Mulher foi informada de que ela era “muito gorda” enquanto crescia. Então ela olhou para as fotos de sua infância
Um vídeo de uma mulher da geração Y refletindo sobre ter sido rotulada de “gorda demais” quando criança está repercutindo amplamente online.
Em seu carretel do Instagram de 18 de fevereiro de 2026, a criadora Kiki (@kiki_cooks_fit) revisitou fotos antigas dela mesma e percebeu que a narrativa que ela cresceu acreditando sobre seu corpo nunca correspondeu à realidade.
“POV: sempre lhe disseram que você já era ‘muito gordo’ quando criança e adolescente”, dizia o texto na tela.

Kiki escreveu na legenda do post: “Encontrei fotos antigas minhas quando criança… e estou honestamente chocada. Nunca fui o ‘garoto gordo’ que me disseram que era.”
“Sim, meu corpo mudou como o de qualquer criança normal. Mas eu não era grande. E ainda assim, desde que me lembro, meus pais me fizeram acreditar que sim. É uma loucura como algo repetido com bastante frequência se torna a sua verdade. Cresci pensando que meu corpo estava errado – mesmo quando as fotos provavam que não estava. Esse tipo de narrativa fica com você. Em seu corpo. Em sua mente. Para sempre.
O emocionante vídeo do Instagram acumulou 4 milhões de visualizações e gerou uma conversa entre pessoas que cresceram com narrativas distorcidas semelhantes incutidas nelas por adultos.

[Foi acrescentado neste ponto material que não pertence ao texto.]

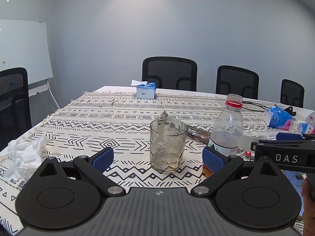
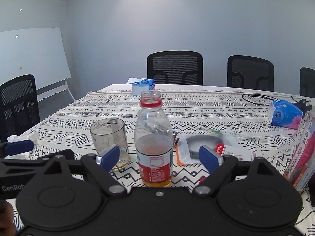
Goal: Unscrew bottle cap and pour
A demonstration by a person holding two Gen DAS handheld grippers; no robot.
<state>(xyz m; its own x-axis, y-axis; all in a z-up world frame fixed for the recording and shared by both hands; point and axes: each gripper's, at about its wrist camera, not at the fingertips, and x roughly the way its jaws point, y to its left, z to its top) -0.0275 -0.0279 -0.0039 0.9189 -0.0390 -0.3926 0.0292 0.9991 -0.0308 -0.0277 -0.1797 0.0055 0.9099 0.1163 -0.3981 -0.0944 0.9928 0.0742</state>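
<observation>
Bottle [image 2: 153, 139] stands upright on the desk between the spread pads of the right gripper [image 2: 159, 157], with its cap off and only a red ring left at the neck; the pads stand clear of its sides and hold nothing. The left gripper [image 1: 158, 158] is likewise wide open, framing the glass [image 1: 168, 145] without touching it. Glass and bottle stand near each other, toward the near edge of the desk [image 1: 126, 108], with some amber liquid low in the bottle. The risk, as I judge it, is a knock. An open bottle toppled by a pad would spill onto the cloth and the packets [image 2: 198, 149] just beside it. Crumpled tissue [image 1: 23, 157] lies near the left edge.
</observation>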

Os psicólogos descobriram que os pais que fazem comentários diretos, críticas ou comparações sobre o peso de uma criança aumentam a probabilidade de distúrbios alimentares e de má imagem corporal, especificamente nas filhas.
Estudos mostram que os efeitos negativos podem aparecer já aos 5 ou 6 anos de idade, e os danos causados por narrativas de dietas pouco saudáveis podem ser profundos.

Kiki disse ao Daily Dot via Instagram DM que espera que as pessoas aprendam com sua história para se curarem e ajudarem a próxima geração a se tornar adultos confiantes e saudáveis.
“O corpo das crianças não é um projeto a ser gerenciado. Palavras sobre peso podem permanecer na memória de alguém por muito tempo”, disse ela.
“Há uma linha tênue entre cuidar da saúde de uma criança e moldar involuntariamente sua autoestima em torno de seu corpo”.
“Eu cresci pensando que meu corpo estava errado”
A história de Kiki ressoou em muitas mulheres em suas próprias jornadas para curar a imagem corporal danificada que internalizaram durante a infância. Os usuários do Instagram responderam ao vídeo com suas próprias experiências vulneráveis e sinceras.
@milajolene12 respondeu: “A obsessão de nossos pais com nosso peso era honestamente insana”.
“Uau. Odeio olhar fotos minhas antigas, porque agora percebo que era muito mais bonito do que eu sentia. Me sinto tão mal por aquela jovem que odeia seu corpo”, comentou @murphdawg.
“Eu não precisava de alguém comentando sobre meu corpo quando era jovem. Tão prejudicial”, escreveu @paytonklippert.
_witzend1313 respondeu: “Eu olho para trás e choro porque durante todo esse tempo eu estava muito constrangido”.